The present meta-analysis suggested a positive association between FTO gene polymorphism and overweight/obesity risk among children and adolescents. Further prospective studies should be recommended to confirm the observed association, and underlying mechanism should be investigated to clarify the association of FTO gene polymorphism with overweight/obesity.
Citation: Liu C, Mou S, Cai Y (2013) FTO Gene Variant and Risk of Overweight and Obesity among Children and Adolescents: a Systematic Review and Meta-Analysis. PLoS ONE 8(11): e82133. https://doi.org/10.1371/journal.pone.0082133
Editor: Yi-Hsiang Hsu, Harvard Medical School, United States of America
Received: August 13, 2013; Accepted: October 21, 2013; Published: November 22, 2013
Copyright: © 2013 Liu et al. This is an open-access article distributed under the terms of the Creative Commons Attribution License, which permits unrestricted use, distribution, and reproduction in any medium, provided the original author and source are credited.
Funding: The authors have no support or funding to report.
Competing interests: The authors have declared that no competing interests exist.
Obesity, which is associated with an increased risk of many chronic diseases, including type-2 diabetes, cardiovascular diseases and cancer, has become a major health problem worldwide . More than 400 million people are obese across the world and the number will reach 700 million by 2015, according to the World Health Organization. Obesity is also increasingly prevalent among children and adolescents. Approximately 38.1% and 16.9% of children and adolescents in US are overweight and obesity, respectively. If obese occurs during childhood, especially at adolescence, it is more likely to remain obese when an individual become adult as well as increases the risk of adult morbidity and mortality [3-5]. Therefore, overweight/obesity in childhood not only influences health and well-being during childhood and adolescence, but also has potential long-term health consequences for later adult chronic diseases.

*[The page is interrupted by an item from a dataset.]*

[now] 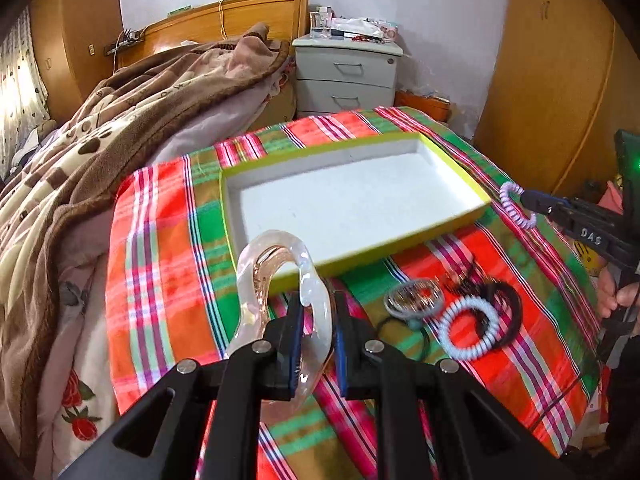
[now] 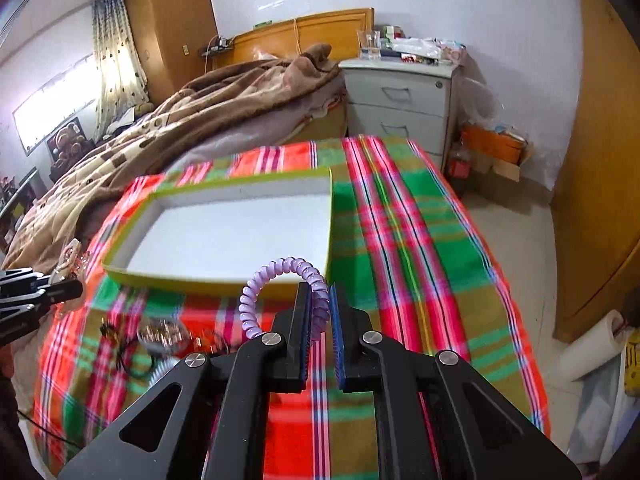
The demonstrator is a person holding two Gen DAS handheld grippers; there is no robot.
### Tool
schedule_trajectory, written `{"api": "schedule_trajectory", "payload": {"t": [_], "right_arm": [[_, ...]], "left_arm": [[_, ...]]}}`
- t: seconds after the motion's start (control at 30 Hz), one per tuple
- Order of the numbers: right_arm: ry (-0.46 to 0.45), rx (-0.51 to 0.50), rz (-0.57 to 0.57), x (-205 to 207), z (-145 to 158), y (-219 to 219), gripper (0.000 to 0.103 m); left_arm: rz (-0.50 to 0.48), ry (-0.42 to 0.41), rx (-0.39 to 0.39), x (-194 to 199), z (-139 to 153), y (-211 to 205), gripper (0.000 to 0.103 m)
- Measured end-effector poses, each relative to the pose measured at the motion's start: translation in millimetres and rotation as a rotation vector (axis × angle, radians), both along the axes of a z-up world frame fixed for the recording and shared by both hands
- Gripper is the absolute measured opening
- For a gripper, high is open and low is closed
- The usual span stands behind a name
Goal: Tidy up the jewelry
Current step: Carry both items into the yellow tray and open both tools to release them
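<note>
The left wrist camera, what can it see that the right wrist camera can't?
Only the left wrist view shows the white coil hair tie and the black band clearly on the cloth. Only the right wrist view shows the paper towel roll and the curtain. Both show the tray, the clear bangle, the purple coil tie and the nightstand.

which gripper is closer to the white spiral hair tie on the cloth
Left. The left gripper, clamped on a clear bangle, hangs just beside the white spiral hair tie; the right gripper holds a purple coil near the box.
</note>
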State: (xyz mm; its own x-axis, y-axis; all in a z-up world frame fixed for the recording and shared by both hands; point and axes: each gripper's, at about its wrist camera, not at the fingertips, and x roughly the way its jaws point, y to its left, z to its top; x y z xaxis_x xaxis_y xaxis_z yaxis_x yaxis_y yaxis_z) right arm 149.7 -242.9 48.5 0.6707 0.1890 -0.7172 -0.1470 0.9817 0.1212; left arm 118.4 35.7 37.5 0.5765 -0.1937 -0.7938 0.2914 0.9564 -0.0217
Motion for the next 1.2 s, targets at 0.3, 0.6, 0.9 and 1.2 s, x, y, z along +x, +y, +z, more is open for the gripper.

Obesity is a complex multifactor disease that is affected by environmental risk factors and biological ones (including monogenic variations and common genetic variants). Approximately 40%-70% adult obesity is attributed to genetic factors. Recently, many single nucleotide polymorphisms (SNPs) were identified by genome-wide association studies (GWASs) in adults and children with respect to the pathogenesis of obesity, including FTO, TMEM18, GNPDA2, INSIG2, MC4R, NEGR1, 1q25, BDNF and KCTD15. FTO, a gene located in chromosome region 16q12.2, was the first identified gene for common obesity. Subsequently, the association of FTO variants with BMI and obesity has been investigated in different ethnic populations. A previous meta-analysis by Peng et al.  indicated the association between FTO gene polymorphisms and obesity risk. However, the paper by Peng et al. was mainly based on adult populations and only limited studies on children populations were included. Indeed, the results are still inconsistent in children populations. In this study, a meta-analysis was performed to clarify the association of common genetic variants in FTO with overweight/obesity risk in children and adolescents.
Materials and Methods
Literature and search strategy
We searched the literature databases including PubMed and Embase from 2007 to 2013 since rs9939069 polymorphism in FTO gene and its association with obesity was first reported in 2007. The search strategy to identify all possible studies involved the use of the following keywords: (fat mass and obesity associated gene OR FTO) and (polymorphism OR variant OR variation OR genotype) and (children OR adolescents) and (obesity OR overweight). The publication language was restricted to English. The reference lists of retrieved articles were hand-searched. If more than one article were published using the same case series, only the study with largest sample size was included. The literature search was updated on 20 June 2013.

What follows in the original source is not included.